::: DATA EXTRACTS :::

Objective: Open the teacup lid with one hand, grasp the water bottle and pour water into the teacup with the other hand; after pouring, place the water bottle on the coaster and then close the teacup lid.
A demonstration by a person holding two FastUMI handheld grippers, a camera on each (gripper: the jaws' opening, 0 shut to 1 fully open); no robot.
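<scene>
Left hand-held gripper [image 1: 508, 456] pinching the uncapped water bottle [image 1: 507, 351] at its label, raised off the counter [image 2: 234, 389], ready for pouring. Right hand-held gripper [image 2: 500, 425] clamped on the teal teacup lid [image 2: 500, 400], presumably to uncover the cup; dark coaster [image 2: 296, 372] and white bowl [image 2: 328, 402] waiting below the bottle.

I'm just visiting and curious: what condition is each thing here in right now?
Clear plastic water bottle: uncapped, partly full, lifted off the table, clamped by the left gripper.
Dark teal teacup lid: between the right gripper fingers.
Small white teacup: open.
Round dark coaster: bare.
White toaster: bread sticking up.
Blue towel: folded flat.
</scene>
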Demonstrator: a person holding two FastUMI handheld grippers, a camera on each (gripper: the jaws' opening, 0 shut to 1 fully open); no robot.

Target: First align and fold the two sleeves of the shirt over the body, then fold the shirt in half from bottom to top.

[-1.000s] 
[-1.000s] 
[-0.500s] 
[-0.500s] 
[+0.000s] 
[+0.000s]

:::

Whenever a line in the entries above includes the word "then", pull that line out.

• _ANSWER FOR THIS EXERCISE_
Objective: Open the teacup lid with one hand, grasp the water bottle and pour water into the teacup with the other hand; after pouring, place the water bottle on the coaster and then close the teacup lid.
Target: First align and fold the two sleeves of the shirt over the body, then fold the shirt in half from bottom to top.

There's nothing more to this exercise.